__Action item__
With the material below, print exactly the lines between the line holding "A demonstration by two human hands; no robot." and the line holding "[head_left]", inclusive. Add nothing else.
----- Information provided -----
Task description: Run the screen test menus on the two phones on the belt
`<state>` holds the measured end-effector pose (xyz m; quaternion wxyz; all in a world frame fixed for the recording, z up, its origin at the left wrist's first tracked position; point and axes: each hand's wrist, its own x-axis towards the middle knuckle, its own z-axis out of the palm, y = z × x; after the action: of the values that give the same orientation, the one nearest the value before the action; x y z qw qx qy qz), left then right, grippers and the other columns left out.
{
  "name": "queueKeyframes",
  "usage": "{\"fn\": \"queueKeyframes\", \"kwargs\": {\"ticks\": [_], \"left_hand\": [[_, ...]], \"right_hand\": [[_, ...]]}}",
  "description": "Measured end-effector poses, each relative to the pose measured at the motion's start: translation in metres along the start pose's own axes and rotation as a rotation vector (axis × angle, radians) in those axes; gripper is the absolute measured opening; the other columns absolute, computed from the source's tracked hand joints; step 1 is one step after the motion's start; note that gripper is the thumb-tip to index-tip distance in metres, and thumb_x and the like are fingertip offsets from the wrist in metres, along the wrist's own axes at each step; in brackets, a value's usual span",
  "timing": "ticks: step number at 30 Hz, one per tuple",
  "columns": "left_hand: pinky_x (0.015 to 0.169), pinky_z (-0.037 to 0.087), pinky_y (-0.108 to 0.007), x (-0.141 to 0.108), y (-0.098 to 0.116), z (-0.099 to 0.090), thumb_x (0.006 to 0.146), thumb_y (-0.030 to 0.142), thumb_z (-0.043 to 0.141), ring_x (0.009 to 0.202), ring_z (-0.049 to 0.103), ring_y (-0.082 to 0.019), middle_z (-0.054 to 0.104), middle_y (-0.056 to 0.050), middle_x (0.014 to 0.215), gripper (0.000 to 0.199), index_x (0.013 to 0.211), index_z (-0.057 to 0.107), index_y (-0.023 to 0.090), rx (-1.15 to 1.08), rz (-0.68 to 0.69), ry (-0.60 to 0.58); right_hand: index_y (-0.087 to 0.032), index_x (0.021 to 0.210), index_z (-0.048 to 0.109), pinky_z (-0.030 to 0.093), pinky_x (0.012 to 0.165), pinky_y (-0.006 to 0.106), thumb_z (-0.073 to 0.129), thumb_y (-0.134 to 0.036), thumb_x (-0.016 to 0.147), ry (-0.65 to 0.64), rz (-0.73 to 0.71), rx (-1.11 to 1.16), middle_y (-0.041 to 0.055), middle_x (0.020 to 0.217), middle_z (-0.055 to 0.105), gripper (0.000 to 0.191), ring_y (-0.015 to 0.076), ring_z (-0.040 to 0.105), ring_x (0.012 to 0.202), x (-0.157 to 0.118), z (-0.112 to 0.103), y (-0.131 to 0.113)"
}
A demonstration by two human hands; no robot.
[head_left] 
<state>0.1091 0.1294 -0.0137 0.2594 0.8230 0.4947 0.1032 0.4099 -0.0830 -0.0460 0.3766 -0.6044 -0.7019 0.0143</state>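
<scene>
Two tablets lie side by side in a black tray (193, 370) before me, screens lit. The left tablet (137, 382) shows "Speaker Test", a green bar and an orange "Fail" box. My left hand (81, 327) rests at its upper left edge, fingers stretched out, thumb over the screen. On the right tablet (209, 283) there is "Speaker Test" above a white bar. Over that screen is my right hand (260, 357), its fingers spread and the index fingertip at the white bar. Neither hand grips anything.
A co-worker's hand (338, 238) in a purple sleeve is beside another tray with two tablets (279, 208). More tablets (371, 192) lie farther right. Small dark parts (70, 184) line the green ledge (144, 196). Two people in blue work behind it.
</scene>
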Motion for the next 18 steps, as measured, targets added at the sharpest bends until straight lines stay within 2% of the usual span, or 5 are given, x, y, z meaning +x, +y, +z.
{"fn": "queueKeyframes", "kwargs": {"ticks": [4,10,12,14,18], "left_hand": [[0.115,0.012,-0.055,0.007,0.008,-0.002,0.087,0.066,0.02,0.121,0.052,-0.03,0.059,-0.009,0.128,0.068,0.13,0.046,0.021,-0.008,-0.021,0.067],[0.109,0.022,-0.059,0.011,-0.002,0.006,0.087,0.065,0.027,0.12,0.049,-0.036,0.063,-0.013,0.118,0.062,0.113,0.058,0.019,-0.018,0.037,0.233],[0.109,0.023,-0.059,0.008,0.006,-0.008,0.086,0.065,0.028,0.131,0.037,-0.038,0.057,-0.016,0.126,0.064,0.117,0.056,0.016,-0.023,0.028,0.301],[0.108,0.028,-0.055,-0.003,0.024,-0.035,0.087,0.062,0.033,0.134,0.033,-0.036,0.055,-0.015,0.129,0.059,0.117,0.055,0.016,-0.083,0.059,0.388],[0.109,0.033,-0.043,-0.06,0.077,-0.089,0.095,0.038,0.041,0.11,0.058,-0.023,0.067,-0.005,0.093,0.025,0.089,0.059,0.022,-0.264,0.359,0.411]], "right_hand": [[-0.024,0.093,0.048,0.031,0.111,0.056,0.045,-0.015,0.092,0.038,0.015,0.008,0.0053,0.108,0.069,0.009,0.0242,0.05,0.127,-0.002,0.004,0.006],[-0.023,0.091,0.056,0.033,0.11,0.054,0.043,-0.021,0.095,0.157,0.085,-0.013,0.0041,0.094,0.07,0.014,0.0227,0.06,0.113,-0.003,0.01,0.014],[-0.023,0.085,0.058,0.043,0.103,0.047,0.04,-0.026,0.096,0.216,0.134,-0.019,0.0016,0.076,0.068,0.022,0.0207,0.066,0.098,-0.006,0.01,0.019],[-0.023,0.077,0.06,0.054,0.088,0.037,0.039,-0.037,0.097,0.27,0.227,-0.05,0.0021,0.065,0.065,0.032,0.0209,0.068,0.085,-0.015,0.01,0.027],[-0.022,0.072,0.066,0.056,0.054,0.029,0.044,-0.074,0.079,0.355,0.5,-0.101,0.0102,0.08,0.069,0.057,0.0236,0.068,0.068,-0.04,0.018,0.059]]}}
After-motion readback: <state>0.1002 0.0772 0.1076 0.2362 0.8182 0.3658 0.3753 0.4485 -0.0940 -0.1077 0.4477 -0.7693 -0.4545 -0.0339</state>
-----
__Reply to the task__
A demonstration by two human hands; no robot.
[head_left] 

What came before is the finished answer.